» **Goal of the exercise**: In the material below, find each line with the word "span" and list it.

» **Recorded information**:
= = =
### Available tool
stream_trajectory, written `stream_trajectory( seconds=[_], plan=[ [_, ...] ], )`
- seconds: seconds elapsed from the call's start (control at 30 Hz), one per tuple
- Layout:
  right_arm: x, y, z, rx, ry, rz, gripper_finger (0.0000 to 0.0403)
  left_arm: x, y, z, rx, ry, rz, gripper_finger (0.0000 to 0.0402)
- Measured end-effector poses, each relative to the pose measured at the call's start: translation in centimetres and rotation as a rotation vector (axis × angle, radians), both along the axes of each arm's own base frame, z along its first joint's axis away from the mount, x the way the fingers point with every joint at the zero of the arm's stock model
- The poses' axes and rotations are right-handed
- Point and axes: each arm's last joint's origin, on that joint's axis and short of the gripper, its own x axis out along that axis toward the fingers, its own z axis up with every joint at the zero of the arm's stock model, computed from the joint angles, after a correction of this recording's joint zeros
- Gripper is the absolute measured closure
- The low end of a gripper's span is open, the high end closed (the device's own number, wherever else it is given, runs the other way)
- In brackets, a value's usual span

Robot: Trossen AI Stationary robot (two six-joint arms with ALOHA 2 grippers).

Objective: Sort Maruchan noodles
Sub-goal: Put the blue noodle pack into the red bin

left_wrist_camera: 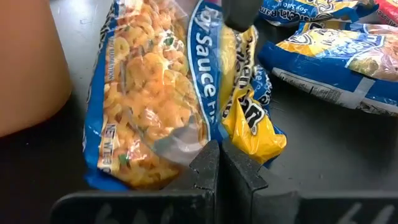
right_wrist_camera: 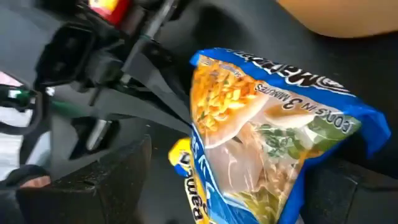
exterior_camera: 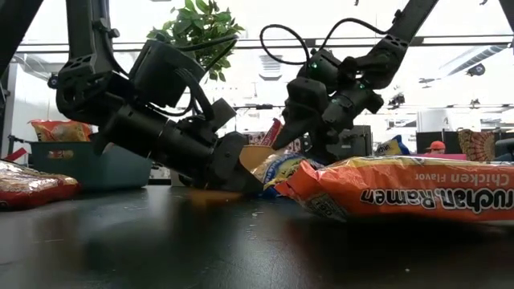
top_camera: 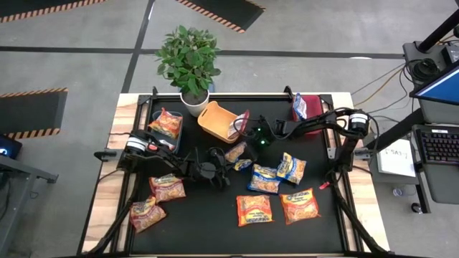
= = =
» **Reply**:
- The low end of a gripper's span is open, the high end closed (the device's own number, wherever else it is given, runs the other way)
- In brackets, a value's usual span

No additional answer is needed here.